O Mato Grosso do Sul saiu na frente porque já tinha uma estrutura tecnológica integrada com as registradoras que fazem a ponte entre bancos e os órgãos de trânsito. Outros estados, como São Paulo, ainda estão estruturando suas normas, mas devem seguir o mesmo caminho.

Juros altos e calote em alta

Esse avanço dos bancos também se explica pelo momento delicado do mercado. A taxa média de financiamento automotivo no Brasil chegou a 28,9% ao ano, segundo a B3 - uma das mais altas da história. E a inadimplência está subindo: 4,71% dos contratos estão com mais de 90 dias de atraso, enquanto a média geral do sistema financeiro nacional é de 3,5%.

Para os bancos, recuperar rapidamente o bem se tornou essencial para evitar prejuízos e, no futuro, até reduzir as taxas cobradas, embora isso ainda esteja por acontecer.

Como é feita a retomada extrajudicial?

O processo começa com a notificação do devedor por carta e meios digitais. Depois de 20 dias sem resposta, o banco pode pedir uma "restrição de circulação" ao Detran. Se o carro for parado em uma blitz, por exemplo, pode ser levado para um pátio e devolvido ao credor. Também é possível que o banco contrate um localizador para encontrar o carro. Diferentemente da retomada judicial, não é mais necessário um oficial de justiça para apreender o bem.
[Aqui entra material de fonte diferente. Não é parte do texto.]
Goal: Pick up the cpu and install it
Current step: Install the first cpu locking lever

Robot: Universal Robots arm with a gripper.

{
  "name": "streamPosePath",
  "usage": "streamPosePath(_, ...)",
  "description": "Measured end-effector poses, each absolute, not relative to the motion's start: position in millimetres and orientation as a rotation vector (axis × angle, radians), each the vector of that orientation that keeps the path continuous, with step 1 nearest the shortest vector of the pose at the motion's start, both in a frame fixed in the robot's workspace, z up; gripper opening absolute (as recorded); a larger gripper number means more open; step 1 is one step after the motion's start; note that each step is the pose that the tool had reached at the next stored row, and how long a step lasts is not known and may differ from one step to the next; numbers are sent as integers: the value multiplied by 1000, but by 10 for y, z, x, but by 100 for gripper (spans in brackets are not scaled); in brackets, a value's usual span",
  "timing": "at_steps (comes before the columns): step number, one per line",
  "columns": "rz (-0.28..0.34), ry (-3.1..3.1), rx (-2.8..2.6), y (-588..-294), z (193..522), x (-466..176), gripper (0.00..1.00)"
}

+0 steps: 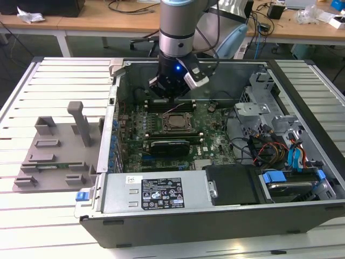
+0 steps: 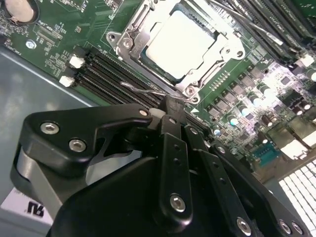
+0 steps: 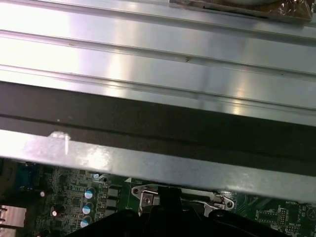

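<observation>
Exterior view first: where is the arm?
— Its black gripper (image 1: pixel 170 93) hangs inside the open grey metal computer case (image 1: pixel 215 218), low over the green motherboard (image 1: pixel 215 137).
— And the cpu (image 2: pixel 180 42), the small flat square chip with the silver-grey metal top?
— In the second wrist view it lies flat in the square metal socket frame (image 2: pixel 132 42). The frame's edges run around it, and long black memory slots (image 2: pixel 106 74) lie beside the frame.
— The pincer?
— Its fingers (image 2: pixel 173 143) are pressed together and grip nothing. The tip sits just beside the frame's thin wire lever (image 2: pixel 148 91), apart from the cpu. Whether it touches the lever I cannot tell.
— Anything else?
— A grey plastic fixture plate (image 1: pixel 54 156) lies on the slatted metal table (image 1: pixel 54 75), off to the exterior view's left of the case.
</observation>
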State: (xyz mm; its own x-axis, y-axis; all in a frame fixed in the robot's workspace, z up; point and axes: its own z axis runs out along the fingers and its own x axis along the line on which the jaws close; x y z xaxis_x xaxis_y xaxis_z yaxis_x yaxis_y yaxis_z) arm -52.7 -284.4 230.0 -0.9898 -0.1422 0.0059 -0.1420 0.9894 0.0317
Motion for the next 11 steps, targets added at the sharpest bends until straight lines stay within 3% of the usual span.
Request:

Por enquanto, o processo só pode acontecer em espaços públicos e durante o dia (entre 6h e 18h, de segunda a sexta). Mas os bancos defendem a ampliação desse horário. A ideia, segundo eles, não é tomar carros indiscriminadamente, mas incentivar a renegociação antes da retomada.

O que você precisa saber se financiou um carro

Com as novas regras, atrasar parcelas pode levar à perda do veículo em muito menos tempo do que antes.

Por outro lado, isso também pode trazer mais agilidade na negociação da dívida e evitar que ela vire uma bola de neve.

O alerta está dado: ficou mais fácil perder o carro para o banco. Em um cenário de juros altos e crédito apertado, é fundamental ficar atento às novas regras e, se surgir um problema, buscar negociar antes que o carro vá embora, literalmente.